**What this task involves**
In the data below, find the line containing "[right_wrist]", then set down that line and every later line up to and including the line containing "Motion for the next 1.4", exactly.

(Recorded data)
##############################
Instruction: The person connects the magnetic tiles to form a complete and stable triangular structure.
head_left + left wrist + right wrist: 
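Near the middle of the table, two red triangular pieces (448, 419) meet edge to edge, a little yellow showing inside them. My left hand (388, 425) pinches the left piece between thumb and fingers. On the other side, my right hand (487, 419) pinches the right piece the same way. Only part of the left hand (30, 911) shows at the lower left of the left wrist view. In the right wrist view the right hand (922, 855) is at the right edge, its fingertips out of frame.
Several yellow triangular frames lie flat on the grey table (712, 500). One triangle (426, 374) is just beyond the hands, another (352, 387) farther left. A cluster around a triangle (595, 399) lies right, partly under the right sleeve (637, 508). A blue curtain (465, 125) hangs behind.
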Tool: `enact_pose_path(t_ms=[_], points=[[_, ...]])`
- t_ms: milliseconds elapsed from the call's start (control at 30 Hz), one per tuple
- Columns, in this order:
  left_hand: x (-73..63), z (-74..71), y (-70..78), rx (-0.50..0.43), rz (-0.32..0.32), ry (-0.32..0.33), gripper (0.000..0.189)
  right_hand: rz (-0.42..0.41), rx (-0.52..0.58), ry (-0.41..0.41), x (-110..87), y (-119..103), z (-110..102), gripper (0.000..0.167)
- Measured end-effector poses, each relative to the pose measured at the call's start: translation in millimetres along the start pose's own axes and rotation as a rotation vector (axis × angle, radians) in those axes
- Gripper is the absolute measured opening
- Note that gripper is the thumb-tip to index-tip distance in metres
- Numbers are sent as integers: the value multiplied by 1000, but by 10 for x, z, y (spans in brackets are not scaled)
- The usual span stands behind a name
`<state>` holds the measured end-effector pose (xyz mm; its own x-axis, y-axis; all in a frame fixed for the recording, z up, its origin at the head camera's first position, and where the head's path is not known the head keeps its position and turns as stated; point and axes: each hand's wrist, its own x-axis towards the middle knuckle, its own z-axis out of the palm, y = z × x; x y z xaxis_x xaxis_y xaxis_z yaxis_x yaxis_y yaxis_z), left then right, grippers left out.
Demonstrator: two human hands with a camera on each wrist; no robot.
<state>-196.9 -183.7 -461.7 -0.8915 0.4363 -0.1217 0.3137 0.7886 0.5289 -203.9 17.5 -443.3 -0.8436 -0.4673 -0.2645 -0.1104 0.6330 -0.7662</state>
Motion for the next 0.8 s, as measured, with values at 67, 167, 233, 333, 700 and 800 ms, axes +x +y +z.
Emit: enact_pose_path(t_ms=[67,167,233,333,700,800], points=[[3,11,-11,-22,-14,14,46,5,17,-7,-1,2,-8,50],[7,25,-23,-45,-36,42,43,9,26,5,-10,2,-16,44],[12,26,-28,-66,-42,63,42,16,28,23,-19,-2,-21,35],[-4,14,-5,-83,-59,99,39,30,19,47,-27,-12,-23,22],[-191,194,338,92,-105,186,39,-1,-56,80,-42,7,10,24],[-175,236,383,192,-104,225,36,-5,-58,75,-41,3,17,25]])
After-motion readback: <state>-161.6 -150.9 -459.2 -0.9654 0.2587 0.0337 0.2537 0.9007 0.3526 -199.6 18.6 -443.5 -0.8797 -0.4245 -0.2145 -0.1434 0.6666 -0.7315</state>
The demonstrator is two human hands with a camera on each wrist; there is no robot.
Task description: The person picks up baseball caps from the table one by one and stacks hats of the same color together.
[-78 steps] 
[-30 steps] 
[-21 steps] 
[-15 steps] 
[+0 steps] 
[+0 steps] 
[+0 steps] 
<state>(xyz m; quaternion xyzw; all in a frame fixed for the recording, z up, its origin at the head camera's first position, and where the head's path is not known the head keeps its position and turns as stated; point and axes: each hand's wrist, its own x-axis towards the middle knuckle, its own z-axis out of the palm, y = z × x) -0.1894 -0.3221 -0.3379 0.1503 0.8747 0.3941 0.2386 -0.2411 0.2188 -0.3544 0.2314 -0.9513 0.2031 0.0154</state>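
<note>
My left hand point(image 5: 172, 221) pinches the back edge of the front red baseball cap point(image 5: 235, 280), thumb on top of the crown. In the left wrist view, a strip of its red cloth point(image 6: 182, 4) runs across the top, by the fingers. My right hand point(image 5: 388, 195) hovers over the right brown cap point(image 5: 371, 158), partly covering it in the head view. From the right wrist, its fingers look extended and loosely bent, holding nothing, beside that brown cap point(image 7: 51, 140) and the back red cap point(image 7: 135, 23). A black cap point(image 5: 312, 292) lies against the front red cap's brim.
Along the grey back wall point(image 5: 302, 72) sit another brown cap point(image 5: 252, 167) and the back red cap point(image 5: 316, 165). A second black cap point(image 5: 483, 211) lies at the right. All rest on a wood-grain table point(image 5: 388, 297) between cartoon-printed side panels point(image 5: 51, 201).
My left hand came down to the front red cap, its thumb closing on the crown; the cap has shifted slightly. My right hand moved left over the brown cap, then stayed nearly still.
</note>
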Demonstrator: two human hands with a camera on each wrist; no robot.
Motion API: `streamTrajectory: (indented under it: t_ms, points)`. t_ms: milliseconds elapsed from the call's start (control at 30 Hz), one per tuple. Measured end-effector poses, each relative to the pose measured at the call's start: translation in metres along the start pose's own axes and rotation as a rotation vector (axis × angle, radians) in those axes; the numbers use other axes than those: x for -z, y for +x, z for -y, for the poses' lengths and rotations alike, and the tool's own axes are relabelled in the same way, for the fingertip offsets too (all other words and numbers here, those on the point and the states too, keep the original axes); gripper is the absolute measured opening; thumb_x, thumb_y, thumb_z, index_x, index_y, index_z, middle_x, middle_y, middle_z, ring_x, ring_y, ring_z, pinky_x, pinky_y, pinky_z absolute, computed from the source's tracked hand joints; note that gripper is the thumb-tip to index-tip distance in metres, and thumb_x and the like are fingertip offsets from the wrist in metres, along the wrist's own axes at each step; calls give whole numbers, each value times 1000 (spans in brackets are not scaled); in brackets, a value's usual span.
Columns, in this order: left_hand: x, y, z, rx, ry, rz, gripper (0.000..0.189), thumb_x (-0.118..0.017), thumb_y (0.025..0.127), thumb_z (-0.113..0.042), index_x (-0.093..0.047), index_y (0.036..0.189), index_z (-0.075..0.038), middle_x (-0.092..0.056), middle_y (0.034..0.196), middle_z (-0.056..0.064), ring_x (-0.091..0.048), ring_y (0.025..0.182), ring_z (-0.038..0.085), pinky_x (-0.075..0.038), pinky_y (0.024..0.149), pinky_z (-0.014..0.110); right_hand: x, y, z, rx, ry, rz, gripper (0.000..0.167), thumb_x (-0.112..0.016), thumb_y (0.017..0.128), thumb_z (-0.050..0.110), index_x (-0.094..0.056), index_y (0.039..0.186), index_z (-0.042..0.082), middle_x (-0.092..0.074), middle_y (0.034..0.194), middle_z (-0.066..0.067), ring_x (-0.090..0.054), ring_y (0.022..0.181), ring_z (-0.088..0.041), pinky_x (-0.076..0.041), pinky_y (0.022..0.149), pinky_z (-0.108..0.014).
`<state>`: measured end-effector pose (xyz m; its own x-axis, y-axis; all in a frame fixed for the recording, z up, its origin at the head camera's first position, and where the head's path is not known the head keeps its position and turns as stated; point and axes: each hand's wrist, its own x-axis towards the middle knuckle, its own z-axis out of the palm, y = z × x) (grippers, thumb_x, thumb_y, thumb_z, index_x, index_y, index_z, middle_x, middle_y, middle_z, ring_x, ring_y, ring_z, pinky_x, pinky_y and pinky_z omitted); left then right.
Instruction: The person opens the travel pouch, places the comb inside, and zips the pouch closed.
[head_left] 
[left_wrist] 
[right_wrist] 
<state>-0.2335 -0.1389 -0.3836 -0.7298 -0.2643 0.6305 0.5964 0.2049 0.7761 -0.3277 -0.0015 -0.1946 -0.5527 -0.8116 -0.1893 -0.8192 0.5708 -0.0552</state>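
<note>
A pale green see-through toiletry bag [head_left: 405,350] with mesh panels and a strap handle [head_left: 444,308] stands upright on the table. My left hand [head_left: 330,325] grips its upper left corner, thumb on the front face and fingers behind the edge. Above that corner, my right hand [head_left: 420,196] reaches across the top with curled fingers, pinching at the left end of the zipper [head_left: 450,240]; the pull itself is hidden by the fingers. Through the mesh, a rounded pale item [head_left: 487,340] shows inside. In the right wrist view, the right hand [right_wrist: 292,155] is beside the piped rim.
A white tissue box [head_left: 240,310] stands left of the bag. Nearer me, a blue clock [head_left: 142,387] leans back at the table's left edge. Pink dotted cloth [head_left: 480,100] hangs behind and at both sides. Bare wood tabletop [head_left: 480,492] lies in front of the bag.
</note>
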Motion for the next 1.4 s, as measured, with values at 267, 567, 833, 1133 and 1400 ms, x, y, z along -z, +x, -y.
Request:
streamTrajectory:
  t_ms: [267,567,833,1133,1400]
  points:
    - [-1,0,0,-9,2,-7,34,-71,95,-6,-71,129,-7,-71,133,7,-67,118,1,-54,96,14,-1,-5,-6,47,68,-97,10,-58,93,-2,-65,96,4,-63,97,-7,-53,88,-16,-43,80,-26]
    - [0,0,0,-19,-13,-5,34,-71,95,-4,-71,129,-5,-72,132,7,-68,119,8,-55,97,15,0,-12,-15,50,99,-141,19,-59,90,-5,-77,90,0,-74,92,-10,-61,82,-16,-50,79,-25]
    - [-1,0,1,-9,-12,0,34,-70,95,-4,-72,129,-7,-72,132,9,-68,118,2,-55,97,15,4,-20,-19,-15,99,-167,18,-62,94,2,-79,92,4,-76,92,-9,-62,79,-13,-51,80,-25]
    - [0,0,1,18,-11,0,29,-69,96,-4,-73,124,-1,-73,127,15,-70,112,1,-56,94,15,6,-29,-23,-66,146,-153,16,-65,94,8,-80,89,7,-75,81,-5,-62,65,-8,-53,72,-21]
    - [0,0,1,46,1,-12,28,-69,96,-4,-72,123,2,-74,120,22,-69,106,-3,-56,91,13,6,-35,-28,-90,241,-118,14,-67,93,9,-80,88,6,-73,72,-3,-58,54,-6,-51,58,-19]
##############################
**Your solution**
[right_wrist] 
<state>-0.2335 -0.1389 -0.3836 -0.7298 -0.2643 0.6305 0.5964 0.2049 0.7761 -0.3277 -0.0015 -0.1946 -0.5527 -0.8116 -0.1893 -0.8192 0.5708 -0.0552</state>
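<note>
A pale green see-through toiletry bag [head_left: 405,350] with mesh panels and a strap handle [head_left: 444,308] stands upright on the table. My left hand [head_left: 330,325] grips its upper left corner, thumb on the front face and fingers behind the edge. Above that corner, my right hand [head_left: 420,196] reaches across the top with curled fingers, pinching at the left end of the zipper [head_left: 450,240]; the pull itself is hidden by the fingers. Through the mesh, a rounded pale item [head_left: 487,340] shows inside. In the right wrist view, the right hand [right_wrist: 292,155] is beside the piped rim.
A white tissue box [head_left: 240,310] stands left of the bag. Nearer me, a blue clock [head_left: 142,387] leans back at the table's left edge. Pink dotted cloth [head_left: 480,100] hangs behind and at both sides. Bare wood tabletop [head_left: 480,492] lies in front of the bag.
</note>
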Motion for the next 1.4 s, as measured, with values at 267, 567, 833, 1133 and 1400 ms, x, y, z along -z, +x, -y.

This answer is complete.